#### Data for this task
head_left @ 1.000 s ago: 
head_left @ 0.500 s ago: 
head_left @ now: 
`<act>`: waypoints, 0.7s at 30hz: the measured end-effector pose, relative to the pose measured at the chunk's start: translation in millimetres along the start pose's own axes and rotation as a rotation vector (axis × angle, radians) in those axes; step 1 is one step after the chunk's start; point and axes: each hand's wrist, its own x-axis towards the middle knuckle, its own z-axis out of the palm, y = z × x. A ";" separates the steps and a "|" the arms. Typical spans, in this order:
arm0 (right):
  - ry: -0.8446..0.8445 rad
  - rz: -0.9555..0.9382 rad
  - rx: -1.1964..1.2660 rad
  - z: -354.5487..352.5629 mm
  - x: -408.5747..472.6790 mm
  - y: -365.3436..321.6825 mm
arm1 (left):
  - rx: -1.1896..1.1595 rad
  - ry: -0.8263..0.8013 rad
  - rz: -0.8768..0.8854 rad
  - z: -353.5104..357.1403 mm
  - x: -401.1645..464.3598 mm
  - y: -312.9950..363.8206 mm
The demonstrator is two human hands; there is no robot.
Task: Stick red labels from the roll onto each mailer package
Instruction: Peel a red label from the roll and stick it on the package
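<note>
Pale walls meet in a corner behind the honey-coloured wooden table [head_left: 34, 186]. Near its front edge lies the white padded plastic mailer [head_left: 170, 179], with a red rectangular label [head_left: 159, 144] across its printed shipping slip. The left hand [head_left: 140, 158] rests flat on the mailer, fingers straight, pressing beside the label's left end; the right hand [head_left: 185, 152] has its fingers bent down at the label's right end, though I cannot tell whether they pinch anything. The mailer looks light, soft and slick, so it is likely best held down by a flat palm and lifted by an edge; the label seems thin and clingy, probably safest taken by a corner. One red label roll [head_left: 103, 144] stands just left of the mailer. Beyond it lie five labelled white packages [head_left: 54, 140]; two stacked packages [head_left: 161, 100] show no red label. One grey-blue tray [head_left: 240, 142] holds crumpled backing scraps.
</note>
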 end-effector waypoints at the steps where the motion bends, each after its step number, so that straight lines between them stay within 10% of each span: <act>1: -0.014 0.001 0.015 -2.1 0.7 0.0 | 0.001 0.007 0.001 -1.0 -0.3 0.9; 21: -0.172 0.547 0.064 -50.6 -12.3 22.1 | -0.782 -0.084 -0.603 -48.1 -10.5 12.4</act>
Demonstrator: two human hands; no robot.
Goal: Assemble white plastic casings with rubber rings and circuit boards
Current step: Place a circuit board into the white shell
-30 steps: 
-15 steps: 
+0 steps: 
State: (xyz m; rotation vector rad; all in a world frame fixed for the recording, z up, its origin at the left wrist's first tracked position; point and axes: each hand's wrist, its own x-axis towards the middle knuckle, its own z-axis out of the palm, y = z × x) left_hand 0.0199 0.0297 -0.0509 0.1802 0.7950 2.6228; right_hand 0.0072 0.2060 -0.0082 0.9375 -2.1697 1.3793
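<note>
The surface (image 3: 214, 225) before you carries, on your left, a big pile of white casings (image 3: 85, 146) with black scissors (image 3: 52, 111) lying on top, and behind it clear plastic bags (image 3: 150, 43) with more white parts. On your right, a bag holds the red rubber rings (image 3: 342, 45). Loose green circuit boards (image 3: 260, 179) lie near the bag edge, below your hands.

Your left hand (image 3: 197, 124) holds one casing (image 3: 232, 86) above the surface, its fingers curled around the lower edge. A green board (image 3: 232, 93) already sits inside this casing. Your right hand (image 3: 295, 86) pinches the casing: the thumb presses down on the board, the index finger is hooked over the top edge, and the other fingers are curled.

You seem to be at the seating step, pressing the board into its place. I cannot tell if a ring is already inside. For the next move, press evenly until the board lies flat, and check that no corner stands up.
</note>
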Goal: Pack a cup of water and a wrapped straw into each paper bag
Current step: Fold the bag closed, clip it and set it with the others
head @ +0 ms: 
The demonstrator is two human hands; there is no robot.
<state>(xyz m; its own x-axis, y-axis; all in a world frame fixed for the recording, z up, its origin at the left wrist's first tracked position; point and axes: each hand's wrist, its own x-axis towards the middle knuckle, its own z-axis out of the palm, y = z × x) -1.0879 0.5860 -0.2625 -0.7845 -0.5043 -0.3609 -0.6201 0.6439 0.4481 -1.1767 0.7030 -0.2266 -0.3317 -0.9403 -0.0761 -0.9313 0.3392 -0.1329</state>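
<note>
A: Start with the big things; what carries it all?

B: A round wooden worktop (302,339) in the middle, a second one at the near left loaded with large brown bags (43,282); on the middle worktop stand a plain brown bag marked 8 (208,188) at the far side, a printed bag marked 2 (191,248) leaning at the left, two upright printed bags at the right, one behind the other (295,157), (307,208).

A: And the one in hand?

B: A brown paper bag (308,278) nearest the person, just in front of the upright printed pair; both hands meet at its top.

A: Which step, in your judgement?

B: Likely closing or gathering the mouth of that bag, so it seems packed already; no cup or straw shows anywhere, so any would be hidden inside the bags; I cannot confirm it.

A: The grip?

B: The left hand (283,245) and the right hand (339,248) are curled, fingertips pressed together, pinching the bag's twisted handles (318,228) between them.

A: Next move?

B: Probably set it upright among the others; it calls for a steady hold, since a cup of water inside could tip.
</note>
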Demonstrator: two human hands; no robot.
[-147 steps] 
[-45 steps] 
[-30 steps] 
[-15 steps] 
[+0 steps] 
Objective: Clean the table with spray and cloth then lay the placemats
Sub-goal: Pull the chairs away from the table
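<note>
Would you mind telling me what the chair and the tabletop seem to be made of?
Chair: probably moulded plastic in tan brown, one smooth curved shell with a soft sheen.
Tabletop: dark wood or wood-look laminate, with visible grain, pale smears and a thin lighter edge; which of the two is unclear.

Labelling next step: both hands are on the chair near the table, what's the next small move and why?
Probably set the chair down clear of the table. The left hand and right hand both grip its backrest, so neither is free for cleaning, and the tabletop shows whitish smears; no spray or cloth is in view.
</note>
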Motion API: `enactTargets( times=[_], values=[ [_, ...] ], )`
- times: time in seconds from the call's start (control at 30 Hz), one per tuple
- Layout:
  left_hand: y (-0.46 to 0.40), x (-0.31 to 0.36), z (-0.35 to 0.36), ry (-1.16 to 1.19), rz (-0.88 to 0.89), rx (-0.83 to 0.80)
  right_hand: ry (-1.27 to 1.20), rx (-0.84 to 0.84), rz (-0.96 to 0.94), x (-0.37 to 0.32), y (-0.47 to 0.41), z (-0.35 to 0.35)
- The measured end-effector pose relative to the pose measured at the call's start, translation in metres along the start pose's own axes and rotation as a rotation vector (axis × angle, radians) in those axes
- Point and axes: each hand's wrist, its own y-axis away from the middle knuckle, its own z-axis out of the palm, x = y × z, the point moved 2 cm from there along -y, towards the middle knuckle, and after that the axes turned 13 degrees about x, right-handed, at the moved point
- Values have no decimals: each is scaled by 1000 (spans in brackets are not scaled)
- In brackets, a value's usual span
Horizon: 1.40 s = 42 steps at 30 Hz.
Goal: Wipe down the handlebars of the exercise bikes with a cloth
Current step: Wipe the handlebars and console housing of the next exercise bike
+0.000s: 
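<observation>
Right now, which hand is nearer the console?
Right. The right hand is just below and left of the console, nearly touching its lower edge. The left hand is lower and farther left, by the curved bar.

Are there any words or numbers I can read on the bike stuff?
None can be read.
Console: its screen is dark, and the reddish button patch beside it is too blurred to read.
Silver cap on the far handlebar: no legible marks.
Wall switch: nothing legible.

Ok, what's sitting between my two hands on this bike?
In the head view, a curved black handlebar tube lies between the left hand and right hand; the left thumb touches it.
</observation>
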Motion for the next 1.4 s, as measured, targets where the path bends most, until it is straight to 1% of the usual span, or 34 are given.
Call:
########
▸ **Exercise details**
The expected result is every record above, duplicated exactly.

▸ **Your response**
head_left @ 1.000 s ago: 
head_left @ 0.500 s ago: 
head_left @ now: 
`<act>`: waypoints, 0.7s at 30hz: the measured end-effector pose, relative to the pose measured at the chunk's start: translation in millimetres along the start pose's own axes and rotation as a rotation vector (axis × angle, radians) in those axes; step 1 is one step after the chunk's start; point and axes: each hand's wrist, its own x-axis towards the middle knuckle, its own z-axis out of the palm, y = z × x. A ";" separates the steps and a "|" the arms. Typical spans, in this order:
arm0 (right):
  - ry: -0.8446..0.8445 rad
  - rz: -0.9555..0.9382 rad
  - rx: -1.1964..1.2660 rad
  - z: -354.5487..352.5629 mm
  - x: -408.5747..472.6790 mm
  - y: -365.3436..321.6825 mm
arm1 (left):
  - rx: -1.1896..1.1595 rad
  - ry: -0.8263..0.8013 rad
  - rz: -0.8768..0.8854 rad
  - z: -353.5104..357.1403 mm
  - x: -401.1645..464.3598 mm
  - y: -312.9950..363.8206 mm
The demonstrator is two human hands; there is no robot.
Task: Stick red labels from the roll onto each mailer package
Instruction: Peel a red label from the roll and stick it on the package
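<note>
Pale walls meet in a corner behind the honey-coloured wooden table [head_left: 34, 186]. Near its front edge lies the white padded plastic mailer [head_left: 170, 179], with a red rectangular label [head_left: 159, 144] across its printed shipping slip. The left hand [head_left: 140, 158] rests flat on the mailer, fingers straight, pressing beside the label's left end; the right hand [head_left: 185, 152] has its fingers bent down at the label's right end, though I cannot tell whether they pinch anything. The mailer looks light, soft and slick, so it is likely best held down by a flat palm and lifted by an edge; the label seems thin and clingy, probably safest taken by a corner. One red label roll [head_left: 103, 144] stands just left of the mailer. Beyond it lie five labelled white packages [head_left: 54, 140]; two stacked packages [head_left: 161, 100] show no red label. One grey-blue tray [head_left: 240, 142] holds crumpled backing scraps.
</note>
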 end-effector waypoints at the steps where the motion bends, each after its step number, so that straight lines between them stay within 10% of each span: <act>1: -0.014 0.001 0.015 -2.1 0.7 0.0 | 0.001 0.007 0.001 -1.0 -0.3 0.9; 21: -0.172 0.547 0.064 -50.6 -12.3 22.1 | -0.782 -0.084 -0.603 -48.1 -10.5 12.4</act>
Demonstrator: two human hands; no robot.
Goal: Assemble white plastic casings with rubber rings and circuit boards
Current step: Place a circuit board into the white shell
-30 steps: 
-15 steps: 
+0 steps: 
State: (xyz m; rotation vector rad; all in a world frame fixed for the recording, z up, its origin at the left wrist's first tracked position; point and axes: each hand's wrist, its own x-axis towards the middle knuckle, its own z-axis out of the palm, y = z × x) left_hand 0.0199 0.0297 -0.0509 0.1802 0.7950 2.6228; right_hand 0.0072 0.2060 -0.0082 0.9375 -2.1697 1.3793
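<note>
The surface (image 3: 214, 225) before you carries, on your left, a big pile of white casings (image 3: 85, 146) with black scissors (image 3: 52, 111) lying on top, and behind it clear plastic bags (image 3: 150, 43) with more white parts. On your right, a bag holds the red rubber rings (image 3: 342, 45). Loose green circuit boards (image 3: 260, 179) lie near the bag edge, below your hands.

Your left hand (image 3: 197, 124) holds one casing (image 3: 232, 86) above the surface, its fingers curled around the lower edge. A green board (image 3: 232, 93) already sits inside this casing. Your right hand (image 3: 295, 86) pinches the casing: the thumb presses down on the board, the index finger is hooked over the top edge, and the other fingers are curled.

You seem to be at the seating step, pressing the board into its place. I cannot tell if a ring is already inside. For the next move, press evenly until the board lies flat, and check that no corner stands up.
</note>
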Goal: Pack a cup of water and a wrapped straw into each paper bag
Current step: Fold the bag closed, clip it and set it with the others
head @ +0 ms: 
The demonstrator is two human hands; there is no robot.
<state>(xyz m; its own x-axis, y-axis; all in a world frame fixed for the recording, z up, its origin at the left wrist's first tracked position; point and axes: each hand's wrist, its own x-axis towards the middle knuckle, its own z-axis out of the palm, y = z × x) -1.0879 0.5860 -0.2625 -0.7845 -0.5043 -0.3609 -0.6201 0.6439 0.4481 -1.1767 0.7030 -0.2266 -0.3317 -0.9403 -0.0761 -0.9313 0.3392 -0.1329</state>
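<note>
A: Start with the big things; what carries it all?

B: A round wooden worktop (302,339) in the middle, a second one at the near left loaded with large brown bags (43,282); on the middle worktop stand a plain brown bag marked 8 (208,188) at the far side, a printed bag marked 2 (191,248) leaning at the left, two upright printed bags at the right, one behind the other (295,157), (307,208).

A: And the one in hand?

B: A brown paper bag (308,278) nearest the person, just in front of the upright printed pair; both hands meet at its top.

A: Which step, in your judgement?

B: Likely closing or gathering the mouth of that bag, so it seems packed already; no cup or straw shows anywhere, so any would be hidden inside the bags; I cannot confirm it.

A: The grip?

B: The left hand (283,245) and the right hand (339,248) are curled, fingertips pressed together, pinching the bag's twisted handles (318,228) between them.

A: Next move?

B: Probably set it upright among the others; it calls for a steady hold, since a cup of water inside could tip.
</note>
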Demonstrator: two human hands; no robot.
[-147 steps] 
[-45 steps] 
[-30 steps] 
[-15 steps] 
[+0 steps] 
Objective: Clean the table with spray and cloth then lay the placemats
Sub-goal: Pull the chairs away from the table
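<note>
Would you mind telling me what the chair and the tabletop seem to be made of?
Chair: probably moulded plastic in tan brown, one smooth curved shell with a soft sheen.
Tabletop: dark wood or wood-look laminate, with visible grain, pale smears and a thin lighter edge; which of the two is unclear.

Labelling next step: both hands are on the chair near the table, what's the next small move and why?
Probably set the chair down clear of the table. The left hand and right hand both grip its backrest, so neither is free for cleaning, and the tabletop shows whitish smears; no spray or cloth is in view.
</note>
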Motion API: `enactTargets( times=[_], values=[ [_, ...] ], )`
- times: time in seconds from the call's start (control at 30 Hz), one per tuple
- Layout:
  left_hand: y (-0.46 to 0.40), x (-0.31 to 0.36), z (-0.35 to 0.36), ry (-1.16 to 1.19), rz (-0.88 to 0.89), rx (-0.83 to 0.80)
  right_hand: ry (-1.27 to 1.20), rx (-0.84 to 0.84), rz (-0.96 to 0.94), x (-0.37 to 0.32), y (-0.47 to 0.41), z (-0.35 to 0.35)
- The measured end-effector pose relative to the pose measured at the call's start, translation in metres along the start pose's own axes and rotation as a rotation vector (axis × angle, radians) in those axes
- Point and axes: each hand's wrist, its own y-axis away from the middle knuckle, its own z-axis out of the palm, x = y × z, the point moved 2 cm from there along -y, towards the middle knuckle, and after that the axes turned 13 degrees about x, right-handed, at the moved point
- Values have no decimals: each is scaled by 1000 (spans in brackets are not scaled)
- In brackets, a value's usual span
Horizon: 1.40 s = 42 steps at 30 Hz.
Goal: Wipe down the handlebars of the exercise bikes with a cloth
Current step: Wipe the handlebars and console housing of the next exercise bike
+0.000s: 
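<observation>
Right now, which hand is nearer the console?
Right. The right hand is just below and left of the console, nearly touching its lower edge. The left hand is lower and farther left, by the curved bar.

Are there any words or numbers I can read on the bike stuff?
None can be read.
Console: its screen is dark, and the reddish button patch beside it is too blurred to read.
Silver cap on the far handlebar: no legible marks.
Wall switch: nothing legible.

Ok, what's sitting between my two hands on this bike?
In the head view, a curved black handlebar tube lies between the left hand and right hand; the left thumb touches it.
</observation>
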Motion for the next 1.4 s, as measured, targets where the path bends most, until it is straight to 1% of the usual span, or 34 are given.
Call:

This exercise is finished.